My father is basically the nicest guy but about once a month he gets stubborn and hits his caretakers. He has been dismissed from 3 nursing homes in the area for hitting. He has been baker acted and is currently at a mental facility to adjust his medication. Between hospitals for a UTI and rehab nursing homes he has been in 7 different places in 6 weeks. He can return to assisted living only if he has 24 hr private aid. That costs around 400 per day, who can afford that? What are caretakers supposed to do with an aggresive patient? I know with alzheimers this is not unusual but people treat you like it is. I do not know what to do. I am trying to get him qualified for medicare. If I put him in another nursing home this will probably happen again. Thanks for any advise you have!
To be perfectly frank, the best advice I can give you is to stay out of reach when your father becomes intractable. My mother has two times a month that she is totally fractious... one week during full moon and one week during new moon. The phases of the moon really do affect dementia patients. Start tracking your father's mood swings. You will probably discover a pattern. Then, alter YOUR responses during those time frames to soothe his ruffled feathers.
Good luck!
They actually sent someone that first day to ask about what funeral arrangements we had for dad. They really did not expect him to make it past 6 months. But daddy has thrived (as much as one can with that life robbing disease) being at home. I don't believe had he been placed in a nursing home that he would still be with us. I would call mom's dr and ask what the protocol was for hospice. I guess it is different for every patient. For us, it has been a life saver. It has been almost a year now. Our nurse and aide are like part of our family. They take good care of my dad. But they are only as good as you expect. My dad speaks giberish too. But he has to be reminded how to use a fork, etc. It is not a disease for the faint of heart or those that do not have a deep and unconditional love for the person they are caring for. I pray that you can get help. You cannot be afraid to let go a little at a time. It is not pleasant but it is the only way to get thru it. God bless you.
I am a nurse here in canada and prior to taking my licensure i was able to work as a caregiver for patients with dementia and Alzheimer's disease. I had a particular patient who had Lewy Body Dementia. Lewy Bodies are abnormal protein deposits in the brain that disrupt the brain's normal functioning causing it to slowly degenerate. Its effects include degradation of cognitive functioning and degradation of motor control. Symptoms also include recurrent visual hallucinations and various sleep disorders.

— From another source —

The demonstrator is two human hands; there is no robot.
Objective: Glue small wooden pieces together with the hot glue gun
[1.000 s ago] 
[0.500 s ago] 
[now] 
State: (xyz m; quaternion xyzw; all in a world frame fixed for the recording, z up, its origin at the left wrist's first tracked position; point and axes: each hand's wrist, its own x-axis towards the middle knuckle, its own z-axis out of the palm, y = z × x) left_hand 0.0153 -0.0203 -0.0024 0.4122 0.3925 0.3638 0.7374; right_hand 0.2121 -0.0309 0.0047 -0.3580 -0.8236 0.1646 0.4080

There are also behavioural changes, decrease in judgement, confusion and disorientation. This client was particularly difficult to manage because he was very aggressive and combative whenever he was disoriented.
It is very important for the caregivers to:
1. Establish trust and let the patient be familiar with the caregiver.
2. Create a routine. It helps dementia and alzheimer's patients to have predictable routines, especially around meal times and sleep times.
3. Modify Tasks. Break tasks into easier steps and focus on success, not failure.
4. Make behavioural changes. To help minimize the risk of fall-related injuries, you can help stabilize blood pressure. Help the patient stay well hydrated, exercise, take in adequate sodium and avoid prolonged bed rest.
Fslack I totally agree with you. There are many of us that do not have the financial means to care for our loved ones as they should be cared for. Especially those with Alzheimer's or Dementia. It's outrageous how expensive the care can be to where alot of us caregivers contemplate giving up our occupations and do give them up in order to care for our loved ones because financially, there is just no other way. It's a sad state our elders are faced with in this country, I don't even begin to think about when I get there. Wow!
And what you mentioned about the doctor's not wanting to sedate the patient, only to the point of stopping the behavior, that has not been the case for my dad. When I have had to admit him, they are so quick to shot something through his IV to sedate him. In my perception, it is so that they do not need to deal with the bad behavior. But they tell me it is so that he does not "harm/hurt himself." Yea, OK! So why don't you send that some shot home with me to use when he gets like that again & we won't be here occupying a bed.
Sandiosandi, don't give up or give in. Ask millions of questions if need be and be firm about what you need for you father and the type of care he NEEDS, not what they only have to offer. You will find a good fit for him, just keep at it, it will come.
Luvmom
Luvmom, does the Depakote make your mom drowsy or knock her out? My dad has been using Quetiapine, but I keep telling the doctors that all it does is dope him up and make him sleep all the time. That's not functional or any way to live. I will ask his doctors about this.
Hang in there Sandiosandi, prayers, prayers, and more prayers to all caregivers.
Luvmom
I know you can purchase blue pads and such in quantity for much lower prices. If you know others locally with similar problems, you might do a co-op thing.
There are so few solutions out there for us right now, we have to think out of the box to come up with our own!